EXERCISE DESCRIPTION: Give again, unaltered, the lines of the listing below that run from the line having "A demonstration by" through the line having "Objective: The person".

··· DATA FOR THIS TASK

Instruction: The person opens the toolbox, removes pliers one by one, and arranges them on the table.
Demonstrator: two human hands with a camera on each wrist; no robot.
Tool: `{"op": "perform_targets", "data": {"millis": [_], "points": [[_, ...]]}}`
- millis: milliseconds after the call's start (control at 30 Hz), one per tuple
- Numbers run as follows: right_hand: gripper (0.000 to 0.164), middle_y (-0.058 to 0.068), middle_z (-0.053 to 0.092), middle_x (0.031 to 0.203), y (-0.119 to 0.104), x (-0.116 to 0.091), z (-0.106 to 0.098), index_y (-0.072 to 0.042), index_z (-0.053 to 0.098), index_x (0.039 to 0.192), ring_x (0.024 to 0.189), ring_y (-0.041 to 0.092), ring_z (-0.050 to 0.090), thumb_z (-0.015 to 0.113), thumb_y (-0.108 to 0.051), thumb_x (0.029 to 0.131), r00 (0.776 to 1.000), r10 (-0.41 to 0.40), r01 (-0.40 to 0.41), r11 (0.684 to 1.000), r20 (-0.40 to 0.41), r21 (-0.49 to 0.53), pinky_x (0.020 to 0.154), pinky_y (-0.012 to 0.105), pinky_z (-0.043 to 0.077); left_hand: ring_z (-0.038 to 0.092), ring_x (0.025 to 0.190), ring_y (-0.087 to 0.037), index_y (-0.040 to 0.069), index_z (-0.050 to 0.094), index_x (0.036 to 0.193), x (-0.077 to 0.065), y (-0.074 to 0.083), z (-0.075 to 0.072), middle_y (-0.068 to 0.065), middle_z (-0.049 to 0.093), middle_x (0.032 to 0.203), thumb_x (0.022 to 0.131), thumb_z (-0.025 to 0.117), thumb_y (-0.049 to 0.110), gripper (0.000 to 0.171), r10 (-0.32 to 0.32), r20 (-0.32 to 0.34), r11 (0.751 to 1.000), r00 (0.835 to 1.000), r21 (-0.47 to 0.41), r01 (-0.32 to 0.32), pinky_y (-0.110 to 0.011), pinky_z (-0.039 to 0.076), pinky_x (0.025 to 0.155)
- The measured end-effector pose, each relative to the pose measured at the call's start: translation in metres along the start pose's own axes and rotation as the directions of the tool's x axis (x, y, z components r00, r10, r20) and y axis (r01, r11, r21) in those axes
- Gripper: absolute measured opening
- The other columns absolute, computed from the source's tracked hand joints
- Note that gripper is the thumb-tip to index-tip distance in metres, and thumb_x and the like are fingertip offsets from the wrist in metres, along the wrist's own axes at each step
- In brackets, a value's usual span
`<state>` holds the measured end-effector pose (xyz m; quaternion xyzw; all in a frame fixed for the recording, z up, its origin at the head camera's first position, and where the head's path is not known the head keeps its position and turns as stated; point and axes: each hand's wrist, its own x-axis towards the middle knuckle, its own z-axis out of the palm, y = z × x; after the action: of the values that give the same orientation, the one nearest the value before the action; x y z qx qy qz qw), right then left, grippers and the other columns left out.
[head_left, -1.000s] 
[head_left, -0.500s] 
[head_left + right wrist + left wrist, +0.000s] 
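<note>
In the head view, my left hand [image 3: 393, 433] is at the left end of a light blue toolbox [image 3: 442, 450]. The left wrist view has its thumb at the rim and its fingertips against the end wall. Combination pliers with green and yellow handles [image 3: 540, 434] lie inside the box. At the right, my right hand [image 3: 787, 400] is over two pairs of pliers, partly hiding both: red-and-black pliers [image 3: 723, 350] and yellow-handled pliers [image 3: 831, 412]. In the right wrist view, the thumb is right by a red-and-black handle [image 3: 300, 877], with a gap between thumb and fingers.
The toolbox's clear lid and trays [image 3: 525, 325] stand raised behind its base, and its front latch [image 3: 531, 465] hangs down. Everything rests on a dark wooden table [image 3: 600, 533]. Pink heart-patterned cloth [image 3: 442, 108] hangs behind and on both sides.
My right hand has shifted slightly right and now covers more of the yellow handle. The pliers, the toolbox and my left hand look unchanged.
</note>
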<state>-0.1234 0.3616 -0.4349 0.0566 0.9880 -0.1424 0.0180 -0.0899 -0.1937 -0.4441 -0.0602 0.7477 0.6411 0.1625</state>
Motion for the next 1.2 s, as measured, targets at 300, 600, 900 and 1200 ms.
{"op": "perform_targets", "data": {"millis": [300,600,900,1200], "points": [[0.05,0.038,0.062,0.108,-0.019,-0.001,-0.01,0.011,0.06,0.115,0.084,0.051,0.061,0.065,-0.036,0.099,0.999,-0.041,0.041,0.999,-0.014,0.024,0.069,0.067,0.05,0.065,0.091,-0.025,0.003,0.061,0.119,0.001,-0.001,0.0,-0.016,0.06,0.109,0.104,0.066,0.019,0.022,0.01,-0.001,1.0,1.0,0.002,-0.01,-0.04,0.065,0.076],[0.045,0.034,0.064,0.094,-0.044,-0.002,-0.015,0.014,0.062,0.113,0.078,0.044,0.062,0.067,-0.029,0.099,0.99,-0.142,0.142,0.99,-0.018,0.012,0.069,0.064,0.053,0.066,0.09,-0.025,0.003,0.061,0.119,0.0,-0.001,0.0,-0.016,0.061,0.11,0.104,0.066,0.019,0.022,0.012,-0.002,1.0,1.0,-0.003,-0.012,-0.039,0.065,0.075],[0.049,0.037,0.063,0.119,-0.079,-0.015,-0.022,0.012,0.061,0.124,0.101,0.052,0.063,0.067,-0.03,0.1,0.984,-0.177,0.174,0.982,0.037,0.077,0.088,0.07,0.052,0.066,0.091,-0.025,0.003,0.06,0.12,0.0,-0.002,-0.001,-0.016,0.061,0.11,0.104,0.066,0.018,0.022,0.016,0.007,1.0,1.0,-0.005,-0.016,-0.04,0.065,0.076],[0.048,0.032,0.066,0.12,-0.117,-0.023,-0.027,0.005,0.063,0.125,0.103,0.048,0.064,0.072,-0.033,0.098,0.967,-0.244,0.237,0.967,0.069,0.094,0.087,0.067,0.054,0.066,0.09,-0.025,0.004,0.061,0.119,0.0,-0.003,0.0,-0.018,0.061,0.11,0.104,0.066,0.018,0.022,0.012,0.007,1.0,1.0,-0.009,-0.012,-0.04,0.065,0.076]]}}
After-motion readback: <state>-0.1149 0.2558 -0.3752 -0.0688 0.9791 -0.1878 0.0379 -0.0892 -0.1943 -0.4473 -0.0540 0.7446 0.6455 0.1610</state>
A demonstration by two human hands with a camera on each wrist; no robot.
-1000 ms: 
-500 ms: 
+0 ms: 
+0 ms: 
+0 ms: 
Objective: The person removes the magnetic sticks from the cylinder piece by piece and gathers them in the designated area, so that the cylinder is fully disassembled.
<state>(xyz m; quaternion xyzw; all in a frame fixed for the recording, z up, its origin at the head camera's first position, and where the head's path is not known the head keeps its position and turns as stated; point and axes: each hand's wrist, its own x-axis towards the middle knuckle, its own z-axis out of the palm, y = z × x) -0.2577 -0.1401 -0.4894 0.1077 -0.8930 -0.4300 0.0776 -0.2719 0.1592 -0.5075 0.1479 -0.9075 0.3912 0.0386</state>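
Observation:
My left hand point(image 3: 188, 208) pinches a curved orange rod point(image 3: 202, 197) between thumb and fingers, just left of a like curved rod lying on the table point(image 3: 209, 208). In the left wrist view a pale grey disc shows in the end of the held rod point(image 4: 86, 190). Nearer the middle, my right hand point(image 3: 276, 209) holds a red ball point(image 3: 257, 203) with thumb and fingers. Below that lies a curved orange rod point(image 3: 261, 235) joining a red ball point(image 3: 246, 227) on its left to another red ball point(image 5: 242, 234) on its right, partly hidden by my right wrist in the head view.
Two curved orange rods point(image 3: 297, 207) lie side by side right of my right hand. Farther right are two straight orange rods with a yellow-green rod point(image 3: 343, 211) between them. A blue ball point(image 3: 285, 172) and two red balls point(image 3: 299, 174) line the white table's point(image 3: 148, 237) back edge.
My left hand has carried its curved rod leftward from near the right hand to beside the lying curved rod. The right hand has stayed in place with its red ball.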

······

ANSWER FOR THE TASK:
A demonstration by two human hands with a camera on each wrist; no robot.
-1000 ms: 
-500 ms: 
+0 ms: 
+0 ms: 
+0 ms: 
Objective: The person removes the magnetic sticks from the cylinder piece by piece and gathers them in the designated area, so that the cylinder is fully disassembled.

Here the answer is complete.